Abigail Nilsson/Disney
Here’s a bit of Disney trivia for you: Which European castle inspired Cinderella Castle at the Magic Kingdom in Florida? It’s a trick question because no one castle stands as a real-life counterpart to Cinderella Castle, which is a fantasy blend of different inspirations and architectural styles, including Gothic and Romanesque. Pinning down, for travel purposes, which exact castles provided those inspirations can be tricky since there’s a lot of conflicting information out there, pointing to different influences that may or may not have factored into the original design. It only makes things more confusing when word-of-mouth conflates Cinderella Castle with other Disney castles, such as Sleeping Beauty Castle at the original Disneyland in California.
France’s Chateau d’Ussé, for instance, has been cited as one possible model for Cinderella Castle. When you see its Renaissance architecture rising over the wall on a forest’s edge in the Loire Valley, you might feel like you’ve entered a fairytale. Yet the chateau’s website pegs it as “Sleeping Beauty’s Castle” due to its influence on French author Charles Perrault, who penned versions of both tales (which Disney adapted into animated films in the 1950s).

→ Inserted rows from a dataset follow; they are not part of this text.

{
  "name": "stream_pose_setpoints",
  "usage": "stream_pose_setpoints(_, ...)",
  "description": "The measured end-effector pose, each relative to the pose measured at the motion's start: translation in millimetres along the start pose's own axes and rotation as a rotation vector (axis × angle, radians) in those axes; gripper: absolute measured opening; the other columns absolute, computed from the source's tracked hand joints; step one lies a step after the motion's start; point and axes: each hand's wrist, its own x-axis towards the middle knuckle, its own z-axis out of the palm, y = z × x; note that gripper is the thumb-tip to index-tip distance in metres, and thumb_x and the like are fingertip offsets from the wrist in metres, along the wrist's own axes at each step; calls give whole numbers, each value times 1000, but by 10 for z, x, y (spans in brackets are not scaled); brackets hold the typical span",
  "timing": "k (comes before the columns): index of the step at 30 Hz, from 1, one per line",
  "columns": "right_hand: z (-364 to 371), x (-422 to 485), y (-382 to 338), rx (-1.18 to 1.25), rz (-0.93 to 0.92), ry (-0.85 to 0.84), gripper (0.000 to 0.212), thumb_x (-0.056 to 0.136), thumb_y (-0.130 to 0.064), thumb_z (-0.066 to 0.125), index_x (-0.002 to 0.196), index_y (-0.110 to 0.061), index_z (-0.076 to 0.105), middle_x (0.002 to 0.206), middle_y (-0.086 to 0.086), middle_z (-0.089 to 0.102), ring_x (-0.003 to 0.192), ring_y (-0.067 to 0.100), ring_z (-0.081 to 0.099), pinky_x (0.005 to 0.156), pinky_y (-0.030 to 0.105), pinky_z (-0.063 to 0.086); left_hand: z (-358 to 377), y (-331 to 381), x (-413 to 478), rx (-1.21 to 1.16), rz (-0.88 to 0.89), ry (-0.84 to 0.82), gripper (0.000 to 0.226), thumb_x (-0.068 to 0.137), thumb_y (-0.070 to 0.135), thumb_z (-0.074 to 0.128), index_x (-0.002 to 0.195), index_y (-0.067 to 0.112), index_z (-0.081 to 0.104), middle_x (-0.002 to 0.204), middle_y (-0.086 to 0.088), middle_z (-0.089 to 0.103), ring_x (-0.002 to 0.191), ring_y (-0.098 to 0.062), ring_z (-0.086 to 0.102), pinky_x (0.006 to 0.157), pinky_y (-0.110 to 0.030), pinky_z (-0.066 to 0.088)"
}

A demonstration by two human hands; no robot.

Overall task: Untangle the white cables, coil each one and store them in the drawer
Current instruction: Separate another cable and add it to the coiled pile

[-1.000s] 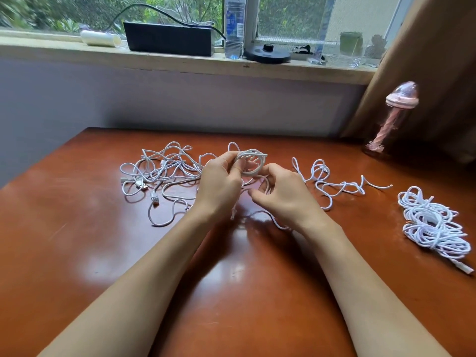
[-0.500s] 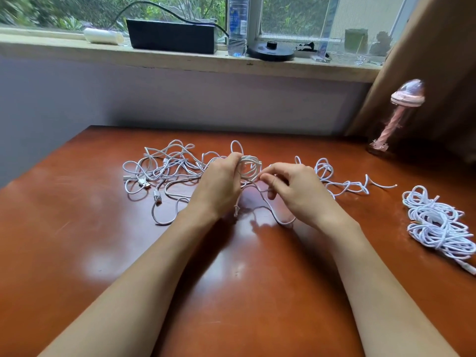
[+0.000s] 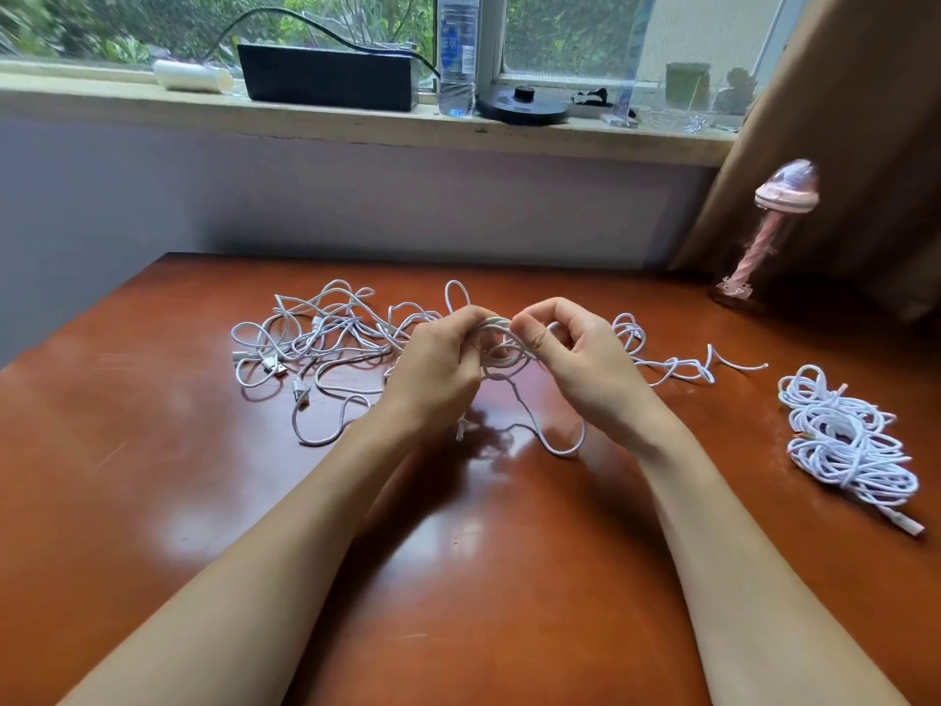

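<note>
A tangle of white cables (image 3: 326, 343) lies on the brown wooden table (image 3: 153, 476), spreading left of my hands, with several plug ends showing. My left hand (image 3: 438, 364) grips a small coil of white cable (image 3: 501, 349) held just above the table. My right hand (image 3: 575, 359) pinches the same cable at the coil's right side, thumb and fingers curled round it. A loose stretch of that cable (image 3: 682, 366) trails right across the table, and a loop (image 3: 555, 440) hangs down in front. No drawer is in view.
A bundle of coiled white cables (image 3: 850, 440) lies near the table's right edge. A pink bottle-like ornament (image 3: 764, 231) stands at the back right by a brown curtain. The windowsill behind holds a black box (image 3: 326, 76), a water bottle (image 3: 455, 53) and small items.
My right hand has moved back in to the coil and pinched the cable against it. The coil in my left hand has turned and the loose cable on the right has shortened slightly.
</note>
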Motion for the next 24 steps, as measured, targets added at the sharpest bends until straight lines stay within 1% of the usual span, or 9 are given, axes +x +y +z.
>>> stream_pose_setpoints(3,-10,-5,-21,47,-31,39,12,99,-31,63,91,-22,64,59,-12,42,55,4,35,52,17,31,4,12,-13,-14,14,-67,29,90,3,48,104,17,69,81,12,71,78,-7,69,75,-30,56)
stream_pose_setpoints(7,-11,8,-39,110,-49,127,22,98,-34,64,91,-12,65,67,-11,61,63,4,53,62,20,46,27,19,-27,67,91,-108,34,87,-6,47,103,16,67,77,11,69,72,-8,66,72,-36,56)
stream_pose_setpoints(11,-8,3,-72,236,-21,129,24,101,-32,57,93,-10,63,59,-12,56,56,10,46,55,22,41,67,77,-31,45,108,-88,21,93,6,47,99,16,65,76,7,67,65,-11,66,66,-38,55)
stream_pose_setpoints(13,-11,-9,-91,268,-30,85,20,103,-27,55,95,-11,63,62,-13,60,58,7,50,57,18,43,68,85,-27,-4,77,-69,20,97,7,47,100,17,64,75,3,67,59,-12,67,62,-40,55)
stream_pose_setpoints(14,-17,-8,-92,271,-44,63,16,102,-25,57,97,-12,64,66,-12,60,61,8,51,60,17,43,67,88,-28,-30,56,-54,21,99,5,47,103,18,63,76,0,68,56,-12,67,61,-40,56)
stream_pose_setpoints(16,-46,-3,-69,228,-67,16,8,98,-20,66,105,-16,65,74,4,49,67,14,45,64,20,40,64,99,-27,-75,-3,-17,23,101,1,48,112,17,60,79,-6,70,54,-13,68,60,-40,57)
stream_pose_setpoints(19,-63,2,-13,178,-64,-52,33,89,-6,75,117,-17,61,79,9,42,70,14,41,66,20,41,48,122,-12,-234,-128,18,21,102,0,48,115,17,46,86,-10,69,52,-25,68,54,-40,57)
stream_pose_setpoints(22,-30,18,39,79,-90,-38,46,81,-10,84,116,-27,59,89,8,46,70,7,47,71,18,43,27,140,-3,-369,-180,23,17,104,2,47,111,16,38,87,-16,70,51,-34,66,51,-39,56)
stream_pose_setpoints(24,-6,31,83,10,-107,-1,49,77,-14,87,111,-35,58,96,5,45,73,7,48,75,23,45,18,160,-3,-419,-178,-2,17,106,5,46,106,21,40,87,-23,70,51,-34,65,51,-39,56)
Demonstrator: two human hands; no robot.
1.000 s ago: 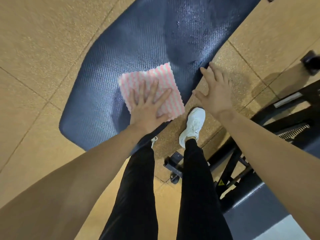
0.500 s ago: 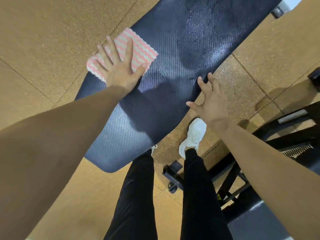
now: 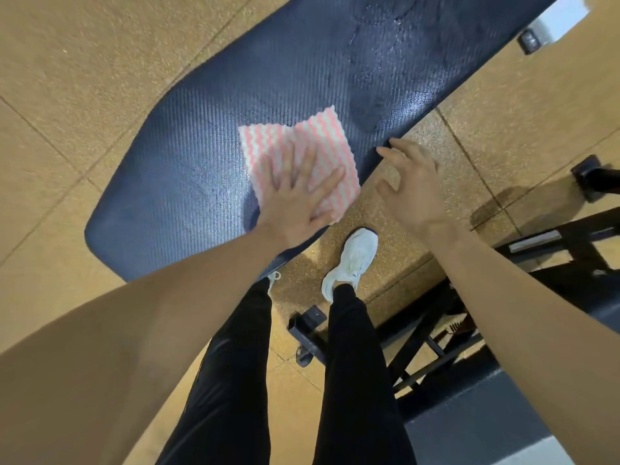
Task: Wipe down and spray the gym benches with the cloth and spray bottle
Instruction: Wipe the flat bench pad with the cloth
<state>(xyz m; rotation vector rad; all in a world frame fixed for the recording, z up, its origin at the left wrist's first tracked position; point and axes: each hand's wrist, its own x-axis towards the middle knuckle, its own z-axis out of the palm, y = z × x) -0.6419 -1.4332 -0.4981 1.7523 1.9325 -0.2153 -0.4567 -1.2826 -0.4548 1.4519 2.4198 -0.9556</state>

Compared to “Beauty and the Beast,” with its many utterances of “Bonjour,” “Cinderella” might seem less French in its setting. However, several other chateaux and palaces in France (among other European countries) did influence chief castle designer Herbert Ryman. If you’re looking to travel outside Disney, any of these might be worth a visit.
From Versailles to Neuschwanstein Castle
One well-known location in France that reportedly helped influence Cinderella Castle’s elaborate design is the Palace of Versailles. Commissioned by Louis XIV, it’s a UNESCO World Heritage Site that receives nearly 15 million annual visitors. At one time, Charles Perrault redesigned the palace’s southern gardens into a hedge maze with animal fountains. While the maze is gone, Perrault is still depicted in art in the palace’s collections.
Disney-loving architects have also noted that Cinderella Castle incorporates hipped mansard roofs, a distinguishing feature of Fontainebleau, a historic chateau that housed every French monarch for 800 years. It’s said to be another inspiration for the castle, along with the chateaux of Chambord and Chaumont, which are located on either side of Fontainebleau within about a three-hour drive of each other.
One famous castle outside France that Disney fans might identify with Cinderella is Germany’s Neuschwanstein Castle. This must-visit place, perched above a gorge in the Bavarian Alps (see above), even appears in the Epcot attraction Soarin’ Around the World, which takes riders on a simulated flight over it and other global landmarks. Disney has confirmed time and again that Neuschwanstein Castle inspired Sleeping Beauty Castle. You can see the influence in the turrets and battered walls of Cinderella’s Castle – and in fact, Herbert Ryman oversaw the design of both iconic palaces. Today, Neuschwanstein is open for guided tours, with a regular horse carriage providing transportation instead of Cinderella’s pumpkin coach.
Alcázar de Segovia and the Disney Vault
A fortress on a rock where two rivers meet, Spain’s Alcázar de Segovia is also sometimes associated with Cinderella Castle. Located about 90 minutes outside Madrid, this castle’s spires and the layout of its base are dead ringers for the ones in the Magic Kingdom. You can almost see how Herbert Ryman might have used it as the foundation for his design, piling other inspirations on top of it and building it out to give it a different look from the base up. That said, Alcázar de Segovia may officially share more of a connection with the castle in Disney’s first animated film, “Snow White and the Seven Dwarfs.”
In September 2023, reports circulated in major Spanish news sources like El Pais and El Mundo that Disney itself had confirmed the connection with a 100th-anniversary list of locations that inspired its movies and theme park landmarks. Disney plugged the news, too, but the full list soon disappeared from the company’s site, as if it had decided that some secrets were best left tucked away in the infamous Disney Vault.
It’s possible Disney may not want to break the fantasy spell cast by its composite castle, the central landmark of the world’s most-visited theme park. Until it releases an annotated blueprint, you may have to compile your photo evidence in European locales like Prague’s Týn Church — yet another purported inspiration in a continent that seems full of them.